As you’ve likely seen Matt Mullenweg has announced the creation of a new WordPress Growth Council, a group of people and organizations that will focus on accelerating WordPress’ growth in the next months. To apply you have to fill a survey and answer a number of questions. I want to share some of my answers here:
What do you think is responsible for WordPress’ success so far?
Beautiful software does things you don’t expect and reduce the effort for the task in mind. I think WordPress is in this category.
Also its open-source model and its architecture based on core+plugins+themes and the capacity to update, etc. It makes an excellent base to develop websites, online stores and web-based applications.
What could accelerate WordPress’ growth in the next 18 months?
A strong focus in the following key areas:
1) Productivity: there is a ton of data we as a community need to gather, analyze and use to improve the way people interact with WordPress.
2) Neutralization: as a community we need to look at what / how competitors are doing things, draw conclusions about what they are doing well and.. you guess it: copy them.
3) Differentiation: invest in the development of new features, products and services for new customer segments that are currently being neglected with WordPress.
4) Education/Training/Certification/Masterclasses: More focus on professional training events and developer/user education;
5) Events that foster the development of new WordPress based products and services;
What do you think is the best response to the $300M+/yr Weebly, Wix, Squarespace, et al are spending in advertising?
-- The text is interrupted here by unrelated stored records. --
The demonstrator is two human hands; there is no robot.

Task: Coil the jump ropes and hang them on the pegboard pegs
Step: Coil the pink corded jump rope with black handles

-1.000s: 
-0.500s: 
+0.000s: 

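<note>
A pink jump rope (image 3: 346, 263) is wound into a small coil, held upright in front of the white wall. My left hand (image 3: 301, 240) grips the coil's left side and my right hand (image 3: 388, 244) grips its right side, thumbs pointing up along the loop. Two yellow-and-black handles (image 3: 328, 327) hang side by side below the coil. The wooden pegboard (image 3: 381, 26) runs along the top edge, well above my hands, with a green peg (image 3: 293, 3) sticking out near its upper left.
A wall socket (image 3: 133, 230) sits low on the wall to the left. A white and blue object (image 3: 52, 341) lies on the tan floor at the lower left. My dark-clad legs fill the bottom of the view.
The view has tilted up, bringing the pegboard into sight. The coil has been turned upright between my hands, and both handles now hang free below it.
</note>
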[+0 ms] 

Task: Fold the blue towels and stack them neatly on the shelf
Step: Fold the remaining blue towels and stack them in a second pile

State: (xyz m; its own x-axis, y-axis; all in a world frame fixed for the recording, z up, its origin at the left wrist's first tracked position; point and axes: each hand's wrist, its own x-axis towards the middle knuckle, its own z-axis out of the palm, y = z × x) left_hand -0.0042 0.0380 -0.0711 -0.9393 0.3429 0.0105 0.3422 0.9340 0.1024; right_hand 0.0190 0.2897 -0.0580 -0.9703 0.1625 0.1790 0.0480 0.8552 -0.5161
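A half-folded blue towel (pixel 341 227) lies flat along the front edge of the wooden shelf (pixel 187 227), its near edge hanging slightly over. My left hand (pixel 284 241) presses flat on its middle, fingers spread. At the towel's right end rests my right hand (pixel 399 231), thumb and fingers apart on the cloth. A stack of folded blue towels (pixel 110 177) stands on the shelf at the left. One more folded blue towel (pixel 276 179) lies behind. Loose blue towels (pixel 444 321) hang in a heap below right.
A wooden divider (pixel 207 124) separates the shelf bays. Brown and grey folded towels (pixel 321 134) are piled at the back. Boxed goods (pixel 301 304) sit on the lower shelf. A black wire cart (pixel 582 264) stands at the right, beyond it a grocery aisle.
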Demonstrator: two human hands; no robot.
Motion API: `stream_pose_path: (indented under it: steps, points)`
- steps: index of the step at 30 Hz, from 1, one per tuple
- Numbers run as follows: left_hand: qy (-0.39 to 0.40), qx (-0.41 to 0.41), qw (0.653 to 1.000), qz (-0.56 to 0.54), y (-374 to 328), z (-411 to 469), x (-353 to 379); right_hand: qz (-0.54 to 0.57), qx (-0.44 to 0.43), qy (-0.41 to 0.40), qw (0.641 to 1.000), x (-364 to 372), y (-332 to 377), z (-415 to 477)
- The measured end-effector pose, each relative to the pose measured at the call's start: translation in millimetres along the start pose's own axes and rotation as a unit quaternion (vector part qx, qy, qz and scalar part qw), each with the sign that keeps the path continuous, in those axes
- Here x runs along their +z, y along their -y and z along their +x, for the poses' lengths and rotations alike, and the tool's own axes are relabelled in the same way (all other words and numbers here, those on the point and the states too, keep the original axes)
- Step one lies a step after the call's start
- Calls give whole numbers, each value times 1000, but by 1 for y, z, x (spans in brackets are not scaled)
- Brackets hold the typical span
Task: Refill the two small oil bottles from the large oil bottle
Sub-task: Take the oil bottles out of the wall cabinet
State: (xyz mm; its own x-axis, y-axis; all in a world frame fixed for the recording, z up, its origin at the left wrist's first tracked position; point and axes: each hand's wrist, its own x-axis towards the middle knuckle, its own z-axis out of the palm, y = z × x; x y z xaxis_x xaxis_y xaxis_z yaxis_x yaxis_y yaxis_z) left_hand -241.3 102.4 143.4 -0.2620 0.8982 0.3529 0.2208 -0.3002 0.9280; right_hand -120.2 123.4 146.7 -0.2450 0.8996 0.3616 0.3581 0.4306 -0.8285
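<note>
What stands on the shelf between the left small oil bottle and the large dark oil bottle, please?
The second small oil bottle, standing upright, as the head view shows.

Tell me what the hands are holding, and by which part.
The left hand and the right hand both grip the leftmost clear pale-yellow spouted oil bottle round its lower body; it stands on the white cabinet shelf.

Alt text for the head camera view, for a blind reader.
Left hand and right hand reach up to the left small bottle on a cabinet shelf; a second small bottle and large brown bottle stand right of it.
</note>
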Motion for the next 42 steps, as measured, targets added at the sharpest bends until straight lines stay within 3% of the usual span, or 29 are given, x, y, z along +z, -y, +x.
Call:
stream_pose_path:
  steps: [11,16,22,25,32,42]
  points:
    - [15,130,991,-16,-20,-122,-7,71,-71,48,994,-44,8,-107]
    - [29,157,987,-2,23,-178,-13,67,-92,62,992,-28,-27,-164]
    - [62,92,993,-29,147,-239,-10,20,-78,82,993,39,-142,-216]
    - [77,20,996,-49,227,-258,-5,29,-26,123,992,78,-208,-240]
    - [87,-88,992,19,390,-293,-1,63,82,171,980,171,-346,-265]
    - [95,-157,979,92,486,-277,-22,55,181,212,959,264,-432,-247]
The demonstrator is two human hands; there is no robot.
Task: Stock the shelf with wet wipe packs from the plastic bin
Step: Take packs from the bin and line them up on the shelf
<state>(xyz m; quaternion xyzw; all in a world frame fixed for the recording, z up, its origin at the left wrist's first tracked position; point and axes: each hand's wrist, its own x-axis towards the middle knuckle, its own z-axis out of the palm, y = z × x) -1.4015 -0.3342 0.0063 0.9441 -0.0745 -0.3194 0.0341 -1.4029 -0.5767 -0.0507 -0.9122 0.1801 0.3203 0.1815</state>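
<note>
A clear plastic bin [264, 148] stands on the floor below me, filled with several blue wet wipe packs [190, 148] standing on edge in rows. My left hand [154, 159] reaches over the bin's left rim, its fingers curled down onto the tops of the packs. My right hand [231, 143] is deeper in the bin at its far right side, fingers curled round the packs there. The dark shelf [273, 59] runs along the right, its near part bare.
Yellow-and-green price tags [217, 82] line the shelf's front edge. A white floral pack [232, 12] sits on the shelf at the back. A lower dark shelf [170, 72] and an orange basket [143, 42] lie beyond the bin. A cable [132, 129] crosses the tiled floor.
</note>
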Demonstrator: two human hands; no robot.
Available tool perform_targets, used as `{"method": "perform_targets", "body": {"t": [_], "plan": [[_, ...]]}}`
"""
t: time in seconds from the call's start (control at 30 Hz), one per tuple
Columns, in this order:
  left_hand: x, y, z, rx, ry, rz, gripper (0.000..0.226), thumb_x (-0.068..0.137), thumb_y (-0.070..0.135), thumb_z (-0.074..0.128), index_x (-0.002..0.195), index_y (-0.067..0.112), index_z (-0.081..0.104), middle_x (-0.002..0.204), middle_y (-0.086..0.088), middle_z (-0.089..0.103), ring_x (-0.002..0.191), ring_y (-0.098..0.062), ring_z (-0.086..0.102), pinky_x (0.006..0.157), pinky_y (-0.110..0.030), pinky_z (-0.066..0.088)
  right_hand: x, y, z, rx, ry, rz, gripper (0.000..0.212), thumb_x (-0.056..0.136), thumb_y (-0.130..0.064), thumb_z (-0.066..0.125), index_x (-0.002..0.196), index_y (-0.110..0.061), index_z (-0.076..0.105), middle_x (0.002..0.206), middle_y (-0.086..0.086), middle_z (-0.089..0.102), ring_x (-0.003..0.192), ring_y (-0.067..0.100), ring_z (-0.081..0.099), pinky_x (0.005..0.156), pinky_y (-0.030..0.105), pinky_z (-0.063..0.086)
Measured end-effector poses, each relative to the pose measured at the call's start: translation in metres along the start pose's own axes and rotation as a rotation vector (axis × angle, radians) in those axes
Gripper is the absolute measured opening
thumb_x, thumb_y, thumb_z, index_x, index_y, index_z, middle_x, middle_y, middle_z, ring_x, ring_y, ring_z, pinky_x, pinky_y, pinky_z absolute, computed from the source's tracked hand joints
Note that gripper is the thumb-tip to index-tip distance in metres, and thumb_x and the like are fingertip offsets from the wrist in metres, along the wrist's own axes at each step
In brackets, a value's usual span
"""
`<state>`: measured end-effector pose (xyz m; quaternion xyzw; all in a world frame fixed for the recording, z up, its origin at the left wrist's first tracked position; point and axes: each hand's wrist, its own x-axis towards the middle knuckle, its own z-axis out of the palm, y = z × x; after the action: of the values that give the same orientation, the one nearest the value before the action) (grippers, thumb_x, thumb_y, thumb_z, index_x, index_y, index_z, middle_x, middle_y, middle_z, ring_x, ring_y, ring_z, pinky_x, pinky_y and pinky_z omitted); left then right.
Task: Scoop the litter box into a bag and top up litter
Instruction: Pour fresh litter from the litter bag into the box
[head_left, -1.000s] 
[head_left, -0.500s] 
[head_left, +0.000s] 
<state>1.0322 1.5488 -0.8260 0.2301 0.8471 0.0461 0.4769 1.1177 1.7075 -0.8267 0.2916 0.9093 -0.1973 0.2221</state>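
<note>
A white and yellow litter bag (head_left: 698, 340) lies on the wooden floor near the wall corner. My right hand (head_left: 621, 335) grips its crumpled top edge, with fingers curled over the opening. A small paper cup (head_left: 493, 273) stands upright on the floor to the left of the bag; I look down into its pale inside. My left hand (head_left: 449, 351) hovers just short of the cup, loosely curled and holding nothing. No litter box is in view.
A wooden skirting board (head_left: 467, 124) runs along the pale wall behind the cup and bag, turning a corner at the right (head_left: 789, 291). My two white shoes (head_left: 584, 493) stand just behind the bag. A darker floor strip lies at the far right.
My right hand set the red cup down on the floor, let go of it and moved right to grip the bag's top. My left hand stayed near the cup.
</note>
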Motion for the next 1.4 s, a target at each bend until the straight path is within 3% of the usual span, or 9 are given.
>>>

As important as advertising is.. a lot of businesses struggle and fail, not because they aren’t adding new users, but because they are lousy at keeping the ones they’ve got. We have to look at ourselves and see where we are loosing users rather than just deseperately try to reach new ones. Most people use things based on referrals.
While coming out of a WordCamp with thousands of WordPress geeks it’s easy to forget most people don’t know about WordPress and for the ones that do there is a huge percentage that can’t tell the difference between .com vs .org or the 3 main benefits of going with a self-hosted WordPress.